What you have to do :: In the records below, count every line containing "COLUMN". Reply with the number only.

[Stored data]
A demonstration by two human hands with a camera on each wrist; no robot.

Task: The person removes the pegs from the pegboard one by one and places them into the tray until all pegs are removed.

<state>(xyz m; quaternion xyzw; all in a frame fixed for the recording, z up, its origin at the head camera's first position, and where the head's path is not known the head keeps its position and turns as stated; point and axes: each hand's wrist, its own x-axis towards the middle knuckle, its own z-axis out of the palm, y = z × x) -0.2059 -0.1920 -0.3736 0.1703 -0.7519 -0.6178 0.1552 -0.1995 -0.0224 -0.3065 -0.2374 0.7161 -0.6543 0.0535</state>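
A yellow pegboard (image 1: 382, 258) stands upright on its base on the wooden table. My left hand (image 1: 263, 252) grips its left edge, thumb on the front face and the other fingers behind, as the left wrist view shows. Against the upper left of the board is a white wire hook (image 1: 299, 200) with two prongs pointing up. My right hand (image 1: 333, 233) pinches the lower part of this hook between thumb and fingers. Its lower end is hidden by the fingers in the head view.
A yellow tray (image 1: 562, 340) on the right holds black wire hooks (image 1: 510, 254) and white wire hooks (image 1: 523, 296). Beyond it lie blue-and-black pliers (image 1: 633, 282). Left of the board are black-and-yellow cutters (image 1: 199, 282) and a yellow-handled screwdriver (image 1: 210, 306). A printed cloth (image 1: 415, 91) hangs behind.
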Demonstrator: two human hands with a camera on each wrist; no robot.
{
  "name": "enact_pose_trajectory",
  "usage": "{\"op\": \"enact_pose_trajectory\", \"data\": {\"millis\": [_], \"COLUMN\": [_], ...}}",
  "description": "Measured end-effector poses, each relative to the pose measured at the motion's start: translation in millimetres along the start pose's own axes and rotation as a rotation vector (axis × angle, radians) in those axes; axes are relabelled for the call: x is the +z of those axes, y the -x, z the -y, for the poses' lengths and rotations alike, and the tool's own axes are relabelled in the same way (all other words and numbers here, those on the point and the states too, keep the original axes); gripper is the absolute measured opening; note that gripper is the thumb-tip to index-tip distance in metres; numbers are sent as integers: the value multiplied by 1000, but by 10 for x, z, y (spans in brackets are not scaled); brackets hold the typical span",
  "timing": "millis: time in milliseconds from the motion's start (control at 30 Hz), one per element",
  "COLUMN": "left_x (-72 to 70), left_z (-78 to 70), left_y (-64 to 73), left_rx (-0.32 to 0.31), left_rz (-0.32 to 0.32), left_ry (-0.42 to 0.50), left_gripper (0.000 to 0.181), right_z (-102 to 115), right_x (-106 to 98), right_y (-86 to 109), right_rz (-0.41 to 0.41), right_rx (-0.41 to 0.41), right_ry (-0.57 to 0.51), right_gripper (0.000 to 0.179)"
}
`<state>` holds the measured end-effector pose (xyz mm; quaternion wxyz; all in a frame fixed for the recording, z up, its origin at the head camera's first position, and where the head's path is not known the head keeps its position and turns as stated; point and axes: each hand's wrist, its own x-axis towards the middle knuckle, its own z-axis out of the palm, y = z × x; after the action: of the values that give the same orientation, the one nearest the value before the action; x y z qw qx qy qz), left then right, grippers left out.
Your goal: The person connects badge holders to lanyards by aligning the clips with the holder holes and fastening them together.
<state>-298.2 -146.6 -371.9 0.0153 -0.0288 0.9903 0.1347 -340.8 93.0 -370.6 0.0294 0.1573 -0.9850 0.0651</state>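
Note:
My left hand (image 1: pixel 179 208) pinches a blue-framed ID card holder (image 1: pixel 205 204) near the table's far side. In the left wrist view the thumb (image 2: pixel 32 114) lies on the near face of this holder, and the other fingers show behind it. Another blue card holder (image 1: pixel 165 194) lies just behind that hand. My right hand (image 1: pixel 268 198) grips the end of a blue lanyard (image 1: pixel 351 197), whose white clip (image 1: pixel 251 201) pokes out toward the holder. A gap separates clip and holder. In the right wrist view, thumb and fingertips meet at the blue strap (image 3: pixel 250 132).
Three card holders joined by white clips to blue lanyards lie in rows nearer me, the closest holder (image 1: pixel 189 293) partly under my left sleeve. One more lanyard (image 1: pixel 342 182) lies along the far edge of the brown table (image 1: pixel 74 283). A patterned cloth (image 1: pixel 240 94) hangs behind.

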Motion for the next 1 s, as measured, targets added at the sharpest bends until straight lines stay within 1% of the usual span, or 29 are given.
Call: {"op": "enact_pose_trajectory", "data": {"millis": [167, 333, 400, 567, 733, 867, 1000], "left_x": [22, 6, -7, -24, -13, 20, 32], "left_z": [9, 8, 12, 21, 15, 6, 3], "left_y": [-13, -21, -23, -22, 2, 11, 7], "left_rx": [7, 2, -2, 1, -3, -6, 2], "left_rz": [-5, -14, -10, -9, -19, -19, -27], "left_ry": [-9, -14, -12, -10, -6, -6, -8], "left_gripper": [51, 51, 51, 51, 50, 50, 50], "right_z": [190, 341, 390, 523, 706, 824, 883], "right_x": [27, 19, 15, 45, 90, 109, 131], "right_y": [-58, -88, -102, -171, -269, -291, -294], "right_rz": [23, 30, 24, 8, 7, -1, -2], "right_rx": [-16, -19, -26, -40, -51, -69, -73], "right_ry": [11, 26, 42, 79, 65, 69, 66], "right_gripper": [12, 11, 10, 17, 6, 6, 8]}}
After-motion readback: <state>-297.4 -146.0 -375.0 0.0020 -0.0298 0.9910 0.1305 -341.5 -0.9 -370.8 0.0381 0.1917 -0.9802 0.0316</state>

Task result :: 2